§ **EXERCISE OBJECTIVE**:
Everything in the listing below must be set down again exactly, apart from the pictures.
---------- INFORMATION SHOWN
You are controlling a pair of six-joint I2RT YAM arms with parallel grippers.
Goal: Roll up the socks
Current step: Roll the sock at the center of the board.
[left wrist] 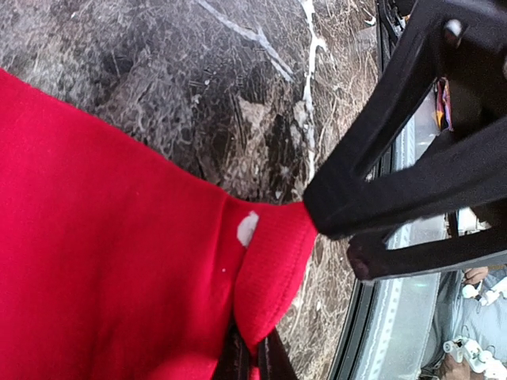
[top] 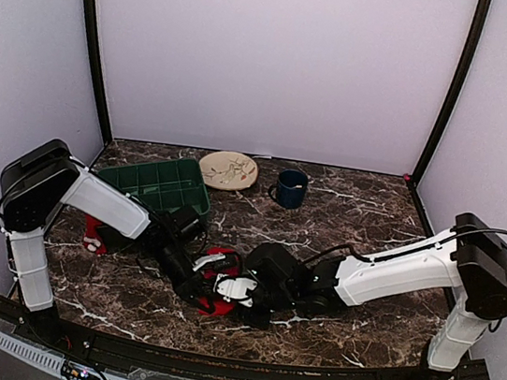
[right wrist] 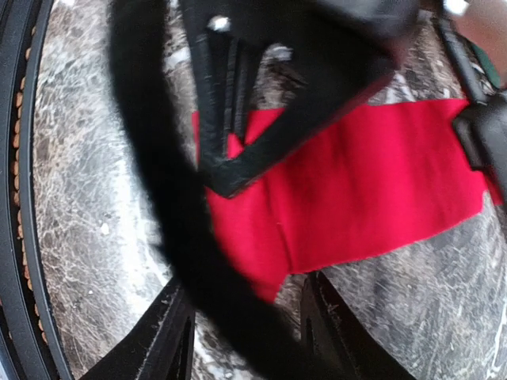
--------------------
§ **ANSWER SECTION**:
You are controlling a pair of six-joint I2RT YAM arms with parallel grippers.
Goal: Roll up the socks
Current step: Roll the sock at the center of the board.
[left wrist] 
[top] 
[right wrist] 

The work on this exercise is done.